Take the material below and output exactly the run of lines from the one containing "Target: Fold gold" down to the one containing "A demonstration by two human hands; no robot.", with both included.

DATA FOR ANALYSIS

----------

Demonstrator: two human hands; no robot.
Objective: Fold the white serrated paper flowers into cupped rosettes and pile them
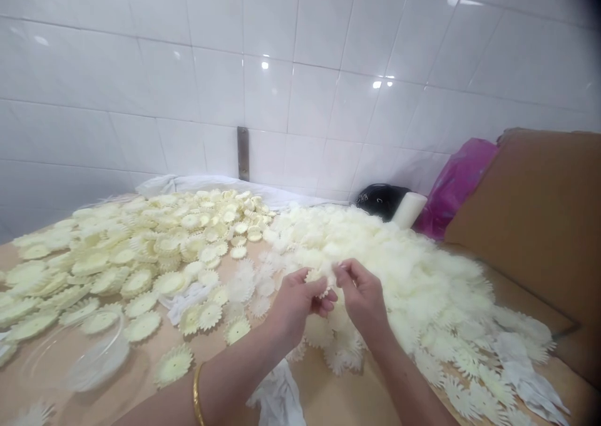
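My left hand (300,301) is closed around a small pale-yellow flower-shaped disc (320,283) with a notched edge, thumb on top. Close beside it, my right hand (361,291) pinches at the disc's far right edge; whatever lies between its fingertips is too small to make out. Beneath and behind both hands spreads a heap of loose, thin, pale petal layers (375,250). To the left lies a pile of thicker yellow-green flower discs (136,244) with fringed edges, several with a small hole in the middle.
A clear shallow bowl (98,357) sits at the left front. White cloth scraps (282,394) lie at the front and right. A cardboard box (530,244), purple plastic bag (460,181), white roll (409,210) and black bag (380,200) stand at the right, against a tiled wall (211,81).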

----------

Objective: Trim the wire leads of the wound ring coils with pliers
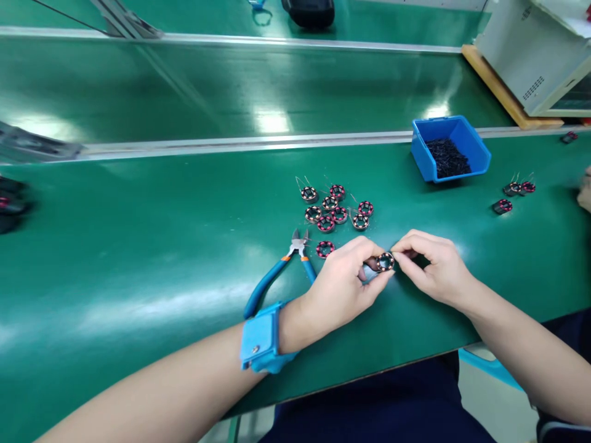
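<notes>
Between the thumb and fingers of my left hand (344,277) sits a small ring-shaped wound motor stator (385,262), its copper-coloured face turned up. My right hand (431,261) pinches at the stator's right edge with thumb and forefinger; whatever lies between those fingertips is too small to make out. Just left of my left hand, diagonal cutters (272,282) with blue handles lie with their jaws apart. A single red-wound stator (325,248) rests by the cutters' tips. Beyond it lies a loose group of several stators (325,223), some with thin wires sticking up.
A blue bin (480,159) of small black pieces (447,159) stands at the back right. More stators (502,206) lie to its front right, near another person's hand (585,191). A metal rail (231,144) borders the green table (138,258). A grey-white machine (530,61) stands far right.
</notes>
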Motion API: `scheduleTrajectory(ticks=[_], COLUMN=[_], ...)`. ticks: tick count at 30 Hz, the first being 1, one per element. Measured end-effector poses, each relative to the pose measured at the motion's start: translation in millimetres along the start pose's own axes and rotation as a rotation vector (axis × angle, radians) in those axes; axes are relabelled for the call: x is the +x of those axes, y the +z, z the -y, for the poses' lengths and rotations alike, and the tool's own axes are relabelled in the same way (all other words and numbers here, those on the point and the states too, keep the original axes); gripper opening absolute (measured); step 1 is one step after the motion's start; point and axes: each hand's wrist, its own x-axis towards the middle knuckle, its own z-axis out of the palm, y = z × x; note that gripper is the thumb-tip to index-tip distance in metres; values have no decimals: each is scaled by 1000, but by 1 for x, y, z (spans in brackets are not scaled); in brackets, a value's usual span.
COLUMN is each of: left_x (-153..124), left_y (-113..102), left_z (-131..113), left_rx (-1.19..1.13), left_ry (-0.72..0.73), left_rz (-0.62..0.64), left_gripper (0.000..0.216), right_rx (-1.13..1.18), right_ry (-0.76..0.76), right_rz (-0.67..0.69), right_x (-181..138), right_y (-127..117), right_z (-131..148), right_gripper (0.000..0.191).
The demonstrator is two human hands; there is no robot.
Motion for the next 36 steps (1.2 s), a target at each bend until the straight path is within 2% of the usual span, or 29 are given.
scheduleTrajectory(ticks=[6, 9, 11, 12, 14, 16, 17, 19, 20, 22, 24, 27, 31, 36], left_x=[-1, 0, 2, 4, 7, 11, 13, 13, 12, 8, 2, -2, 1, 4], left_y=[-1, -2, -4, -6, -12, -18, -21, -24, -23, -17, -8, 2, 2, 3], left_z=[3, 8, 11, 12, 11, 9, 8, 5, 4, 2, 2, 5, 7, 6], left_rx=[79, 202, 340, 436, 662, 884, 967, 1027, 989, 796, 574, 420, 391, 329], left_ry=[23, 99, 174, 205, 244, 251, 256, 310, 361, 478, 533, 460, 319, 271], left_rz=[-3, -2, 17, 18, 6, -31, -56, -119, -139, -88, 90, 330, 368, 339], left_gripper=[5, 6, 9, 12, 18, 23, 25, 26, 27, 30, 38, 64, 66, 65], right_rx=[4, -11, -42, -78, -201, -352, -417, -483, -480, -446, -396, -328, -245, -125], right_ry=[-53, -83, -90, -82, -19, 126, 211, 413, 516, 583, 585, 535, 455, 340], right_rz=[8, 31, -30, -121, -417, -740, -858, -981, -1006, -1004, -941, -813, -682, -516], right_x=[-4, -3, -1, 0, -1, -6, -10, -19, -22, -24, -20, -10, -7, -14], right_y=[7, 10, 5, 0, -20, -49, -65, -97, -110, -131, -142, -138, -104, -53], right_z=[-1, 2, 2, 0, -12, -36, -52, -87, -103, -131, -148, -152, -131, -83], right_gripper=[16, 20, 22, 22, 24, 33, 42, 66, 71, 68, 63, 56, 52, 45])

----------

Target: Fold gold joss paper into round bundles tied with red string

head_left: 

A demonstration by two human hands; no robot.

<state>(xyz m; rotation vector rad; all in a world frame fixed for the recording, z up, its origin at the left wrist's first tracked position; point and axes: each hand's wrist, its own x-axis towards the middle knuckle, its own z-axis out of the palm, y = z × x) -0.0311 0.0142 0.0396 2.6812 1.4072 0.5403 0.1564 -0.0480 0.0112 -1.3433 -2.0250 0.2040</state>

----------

COMPLETED TASK
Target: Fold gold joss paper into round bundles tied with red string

head_left: 

A demonstration by two human hands; no robot.

The output returned above is complete.